La dualité dans la prise en charge de ce dossier entre les autorités locales et le ministère de la Culture qui, chacun dans son camp, revendique son autorité sur le dossier compliquent davantage les choses. «La Casbah souffre d’une gestion amphigourique alors qu’il existait auparavant un office (OFIRAC) qui a été même félicité par l’UNESCO lorsqu’il a pris en main le dossier», dira M. Babassi. Ce dernier atteste qu’une stagnation «inquiétante» s’est depuis emparée du dossier face à un effritement continu de l’ancienne Médina. «La Casbah peut être sauvée. C’est chose possible et nous avons toutes les compétences qu’il faut pour le faire», dira l’intervenant.
Le nombre d’habitations qui restent à sauver s’élève à 800, précise pour sa part M. Mebtouche, et ce, sur un nombre total de 1.700 demeures répertoriées au lendemain de l’indépendance. Sur les 800 qui forment les 4 îlots restants du quartier antique, 300 menacent ruine et plus de 530 bâtisses, soit 48% du parc, nécessitent des travaux de réfection et de confortement. Aussi, 416 autres bâtisses, soit 36%, sont dans un état moyen et 13% (147 bâtisses) sont dans un bon état mais ont quand même besoin de quelques légères interventions, nous dit-on.
Autres constats, pas moins de 356 surréservations ont été enregistrés et 209 placettes ornent la Casbah et ce, suite à la série d’effondrements qu’elle connaît périodiquement. «Maintenant, on ne parle plus d’effondrement de bâtisses seulement mais de quartiers entiers», atteste le président de la Fondation en soulignant que 370 bâtisses sont aujourd’hui consolidées par étayement et 48 autres sont inscrites pour une démolition immédiate.
Aussi, sur les 11 palais datant du 10e, 16e et 17e siècles, 3 ont été restaurés, à savoir Dar Essouf, Dar Mustapha Bacha, et Dar El-Hamra. «Cette réhabilitation est beaucoup plus matérielle qu’immatérielle.

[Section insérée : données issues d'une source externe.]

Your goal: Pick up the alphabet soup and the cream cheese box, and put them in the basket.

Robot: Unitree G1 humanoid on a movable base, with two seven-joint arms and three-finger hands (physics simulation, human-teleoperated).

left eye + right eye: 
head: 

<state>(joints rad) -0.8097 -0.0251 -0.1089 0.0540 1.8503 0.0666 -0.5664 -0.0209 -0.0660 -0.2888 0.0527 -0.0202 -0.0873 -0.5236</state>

Elle ne répond même pas à la particularité historique et architecturale du site et est souvent faite par des gens non spécialisés», dira-t-il.
A la fin de la conférence, et en signe de protestation « contre tout ce qui se fait dans la Casbah», la Fédération a décidé d’annuler toutes les activités prévues dans le cadre des festivités de la Journée nationale de la Casbah coïncidant avec le 23 février de chaque année.